Babar, king of the elephants, has a dedicated home yoga practice.
Babar loves to teach yoga to children, however he also has a dedicated home practice of his own where he enjoys exploring all styles of yoga.
Recently, he agreed to this exclusive elephant journal photo shoot to encourage creatures of all sizes and shapes to enjoy the benefits of yoga.
Vinyasa yoga connects movement of your body with the movement of your breath, in and out. But there is much more going on “in between” as Cyndi Lee points out. Take some time to explore with attention, intent and joy in your heart.
Mountain pose, samastitihi, relax into the breath, find your center.
Inhale arms overhead.
Exhale, forward fold (uttanasana)
Inhale, extend the torso, look up
Exhale, right leg back, left leg joins it, chataranga
Inhale, upward facing dog (urdhva mukha svanasana),open your heart
Exhale, downward facing dog (adho mukha svanasana), pull the shoulders down and wide
Inhale, raise your right leg tall behind you
Exhale, use your core strength and bring your right leg forward, placing the foot between your hands
Turn the back foot.
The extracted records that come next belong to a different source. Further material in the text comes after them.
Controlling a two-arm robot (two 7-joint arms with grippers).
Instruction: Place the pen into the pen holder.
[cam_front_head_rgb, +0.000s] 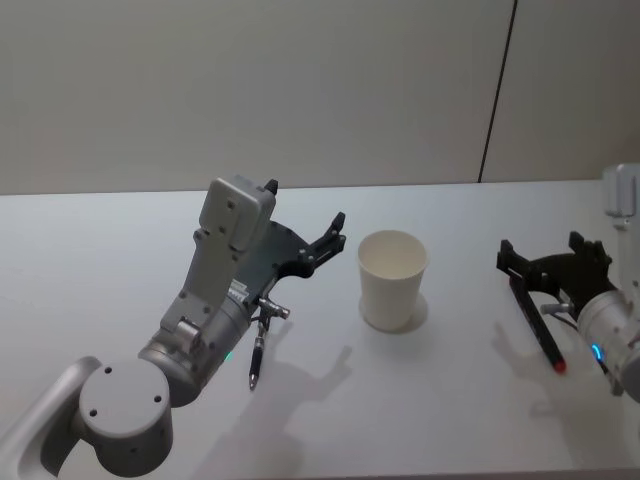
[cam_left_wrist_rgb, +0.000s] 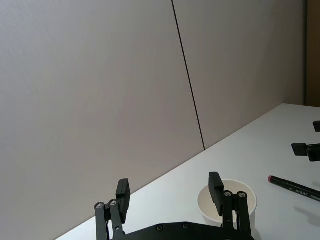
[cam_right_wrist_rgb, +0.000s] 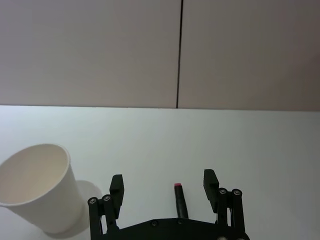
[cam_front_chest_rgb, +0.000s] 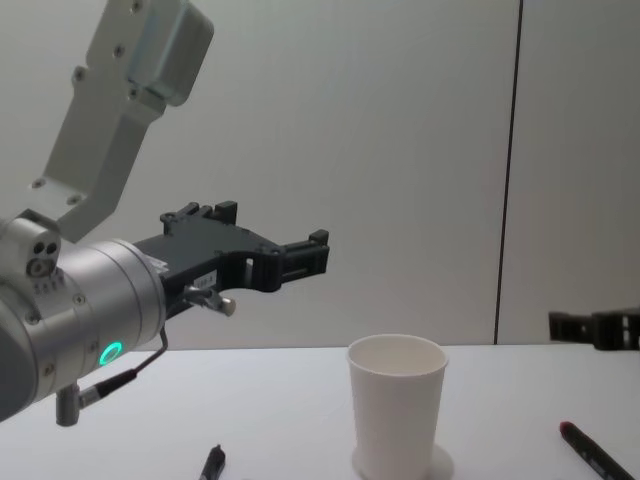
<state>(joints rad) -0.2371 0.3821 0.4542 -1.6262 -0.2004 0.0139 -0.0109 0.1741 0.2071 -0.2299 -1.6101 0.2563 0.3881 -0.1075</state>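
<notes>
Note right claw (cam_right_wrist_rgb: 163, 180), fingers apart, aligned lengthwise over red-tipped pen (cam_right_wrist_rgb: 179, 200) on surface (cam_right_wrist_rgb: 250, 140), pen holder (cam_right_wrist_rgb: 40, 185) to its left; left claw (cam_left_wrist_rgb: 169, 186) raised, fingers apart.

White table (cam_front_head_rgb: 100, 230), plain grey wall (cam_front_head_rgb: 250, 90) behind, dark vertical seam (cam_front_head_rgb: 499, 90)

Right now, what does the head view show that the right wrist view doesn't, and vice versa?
Head view, not wrist: the left gripper, open and raised left of the pen holder, and a dark pen lying under that arm. Wrist view, not head: how the red-tipped pen lies between the open fingers of the right gripper. Both: pen holder, red-tipped pen, right gripper, white table.
</notes>
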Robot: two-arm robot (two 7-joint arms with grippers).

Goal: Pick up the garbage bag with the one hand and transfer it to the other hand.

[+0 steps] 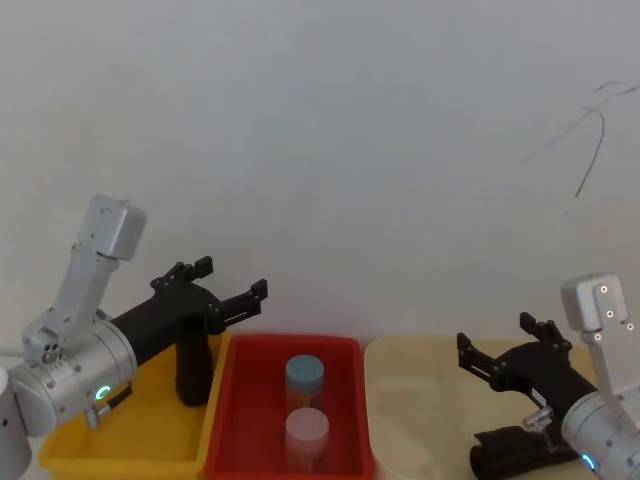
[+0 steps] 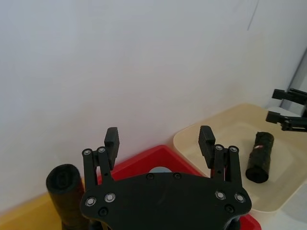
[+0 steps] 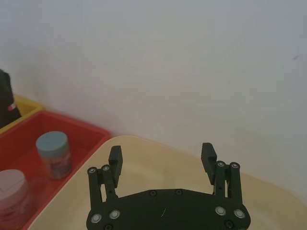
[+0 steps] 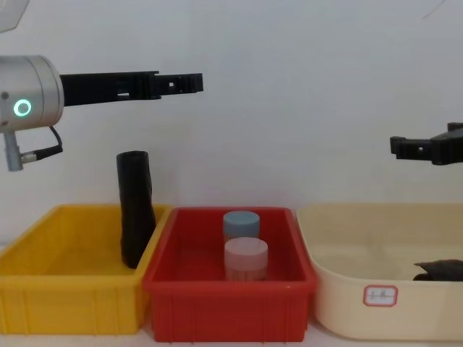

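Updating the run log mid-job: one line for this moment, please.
left gripper open, empty, raised above garbage bag | garbage bag standing in yellow bin | right gripper open, empty, over beige tub | handover not started

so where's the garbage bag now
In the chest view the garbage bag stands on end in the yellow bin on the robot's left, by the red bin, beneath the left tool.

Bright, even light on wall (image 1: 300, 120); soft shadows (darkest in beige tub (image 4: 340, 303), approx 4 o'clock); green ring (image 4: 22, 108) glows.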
Inhale and reach for the sky into warrior I, lift off the side ribs
Exhale, arms come down, step back, chataranga
Inhale, upward facing dog, pull the shoulders away from the ears
Exhale, down dog, engage the quadriceps, lift your toes
Inhale, raise the left leg, reaching the ball of the foot for the ceiling
Exhale, bring the left foot between the hands
Inhale, lift your arms and heart for warrior I (virabhadrasana I), keep the back leg straight, inner thigh lifting
Exhale, hands to the ground, step back, chataranga
Inhale, upward dog, let your face know that you’re enjoying yourself
Exhale, down dog, fingers spread, hips high, heels pull to the earth. Stay here for five deep breaths. Shake your head yes, shake your head no. Soft eyes and throat. Active arms, core and legs
Look between your hands and step or hop your feet forward. Inhale, look up and lengthen from the crown of the head to your tailbone.
Exhale forward fold, bring your ribs to the thighs
Inhale, reach all the way up, extend
Exhale, bring your hands to your heart, connecting with your center and allowing the effects of the practice to flow through your body.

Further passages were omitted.